Although the paradigm shift is already underway, globally landfills are still the primary method for dealing with waste. In China more than half of all waste will end up in the landfill (about 58%). The United States is close (about 49%).

Yet land for landfills is expensive. In China land is VERY expensive. And landfills are essentially pits of extracted resources that are just lumped together and forgotten about. The embedded energy within the waste is...wasted.


The landfill is a living beast, an amorphous, settling shape with a complex and unique mixture of solids, liquids, and yes gas.

The bacteria breaking down the landfills release both Methane and Carbon Dioxide--LOTS of it. This is where global warming comes in. Methane is 28-36X more potent of a greenhouse gas than carbon.

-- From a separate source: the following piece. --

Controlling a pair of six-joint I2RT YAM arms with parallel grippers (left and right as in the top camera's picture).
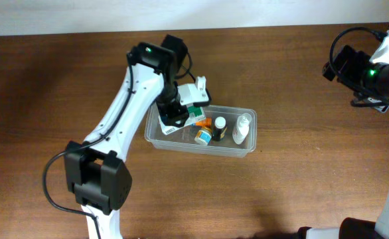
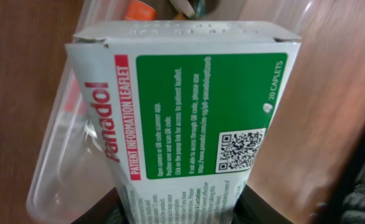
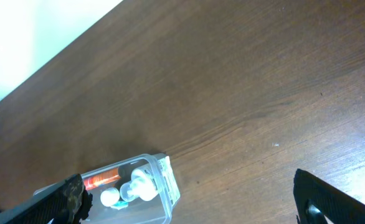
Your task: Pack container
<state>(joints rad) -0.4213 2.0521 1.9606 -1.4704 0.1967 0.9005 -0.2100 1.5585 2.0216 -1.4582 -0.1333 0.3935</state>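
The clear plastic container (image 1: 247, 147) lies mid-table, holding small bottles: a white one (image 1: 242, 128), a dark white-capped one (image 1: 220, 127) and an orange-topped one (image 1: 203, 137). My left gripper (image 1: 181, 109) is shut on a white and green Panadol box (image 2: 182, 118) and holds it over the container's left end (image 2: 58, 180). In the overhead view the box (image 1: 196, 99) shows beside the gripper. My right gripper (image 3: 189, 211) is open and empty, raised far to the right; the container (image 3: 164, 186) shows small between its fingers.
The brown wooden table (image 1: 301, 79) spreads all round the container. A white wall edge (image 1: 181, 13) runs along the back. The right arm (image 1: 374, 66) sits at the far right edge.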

And landfills, the beasts, are some of the hugest emitters of Methane on the planet.

Landfills are also leaky. Percolated rainfall through the waste, collects in troughs surrounding today’s landfills. This landfill soup is called ‘leachate,’ and it can contain toxic ingredients which require a multi step treatment process to filter it to clean stream water.

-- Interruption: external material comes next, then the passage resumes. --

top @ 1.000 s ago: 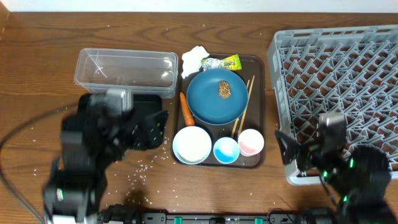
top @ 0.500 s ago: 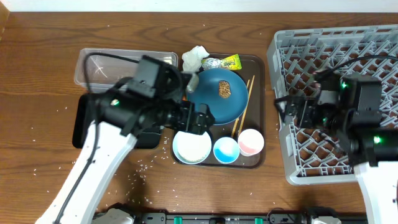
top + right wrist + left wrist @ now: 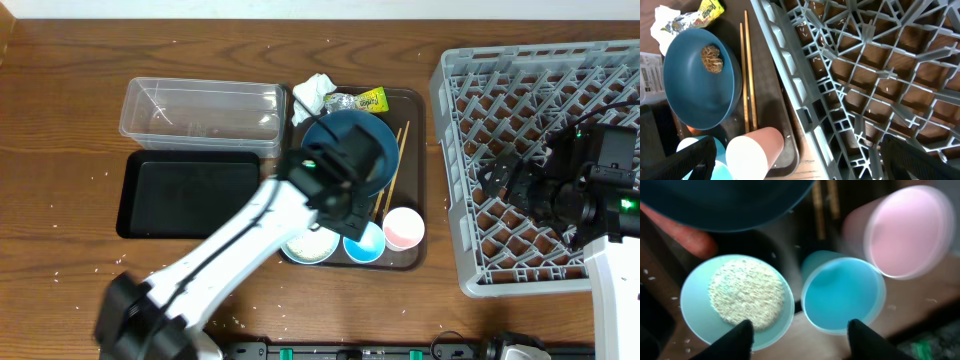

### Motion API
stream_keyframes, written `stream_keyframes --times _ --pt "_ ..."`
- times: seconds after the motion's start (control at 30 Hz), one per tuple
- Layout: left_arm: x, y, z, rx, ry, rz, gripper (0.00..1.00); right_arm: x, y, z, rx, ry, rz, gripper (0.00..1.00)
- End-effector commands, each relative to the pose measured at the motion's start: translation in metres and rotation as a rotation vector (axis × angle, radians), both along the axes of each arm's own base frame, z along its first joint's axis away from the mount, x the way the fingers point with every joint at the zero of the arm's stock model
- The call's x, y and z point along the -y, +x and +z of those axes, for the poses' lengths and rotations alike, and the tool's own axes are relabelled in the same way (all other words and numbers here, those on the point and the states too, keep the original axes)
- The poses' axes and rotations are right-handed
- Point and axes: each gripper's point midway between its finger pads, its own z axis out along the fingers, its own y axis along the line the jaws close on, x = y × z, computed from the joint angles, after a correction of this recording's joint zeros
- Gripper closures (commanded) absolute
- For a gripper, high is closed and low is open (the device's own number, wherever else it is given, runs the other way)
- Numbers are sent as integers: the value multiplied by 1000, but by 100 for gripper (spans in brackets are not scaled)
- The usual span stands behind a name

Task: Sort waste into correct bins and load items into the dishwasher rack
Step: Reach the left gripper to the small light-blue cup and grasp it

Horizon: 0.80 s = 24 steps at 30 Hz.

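Note:
My left gripper (image 3: 800,341) hangs open low over the brown serving tray (image 3: 417,108). One fingertip is over the white bowl (image 3: 737,297), which holds rice (image 3: 746,292). The other is at the rim of the blue cup (image 3: 842,295). Nothing is between the jaws. The pink cup (image 3: 905,230), carrot (image 3: 685,232) and dark-blue plate (image 3: 725,200) lie beyond. My right gripper (image 3: 797,150) stands open and empty over the near left edge of the dishwasher rack (image 3: 865,75). Its view shows the plate (image 3: 700,80) with the brown lump (image 3: 712,59), the chopsticks (image 3: 747,75), the wrapper (image 3: 710,7) and the tissue (image 3: 667,22).
The clear tub (image 3: 200,110) and the black tray (image 3: 190,190) sit left of the serving tray. The rack (image 3: 540,100) fills the right side of the table. Rice grains (image 3: 235,265) are scattered on the wood near the front.
My left arm swung from over the black tray across to the bowl and cups, and its jaws have narrowed. My right arm rose from the front edge to a place over the rack.

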Motion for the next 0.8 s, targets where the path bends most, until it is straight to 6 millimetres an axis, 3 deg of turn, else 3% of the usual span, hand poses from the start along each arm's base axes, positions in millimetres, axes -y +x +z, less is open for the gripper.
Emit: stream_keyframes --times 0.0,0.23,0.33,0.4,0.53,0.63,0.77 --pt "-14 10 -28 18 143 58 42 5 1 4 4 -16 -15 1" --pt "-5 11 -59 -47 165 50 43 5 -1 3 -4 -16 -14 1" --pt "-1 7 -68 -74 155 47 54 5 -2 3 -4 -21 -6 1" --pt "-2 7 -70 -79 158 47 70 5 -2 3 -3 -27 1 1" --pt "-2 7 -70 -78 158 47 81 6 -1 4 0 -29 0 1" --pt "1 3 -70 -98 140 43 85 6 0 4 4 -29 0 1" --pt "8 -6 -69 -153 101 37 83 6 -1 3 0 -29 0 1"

The leachate begins flowing as the landfill is being filled, and continues to flow at high volumes for up to 30 years after the landfill is closed. Thus even in landfills that have been closed for decades you will still see leachate tanks hard at work.

While the best way to deal with landfills is to eliminate, reduce, or recycle our waste, we still have landfills for the foreseeable future. Clever solutions have evolved to optimize contemporary landfills.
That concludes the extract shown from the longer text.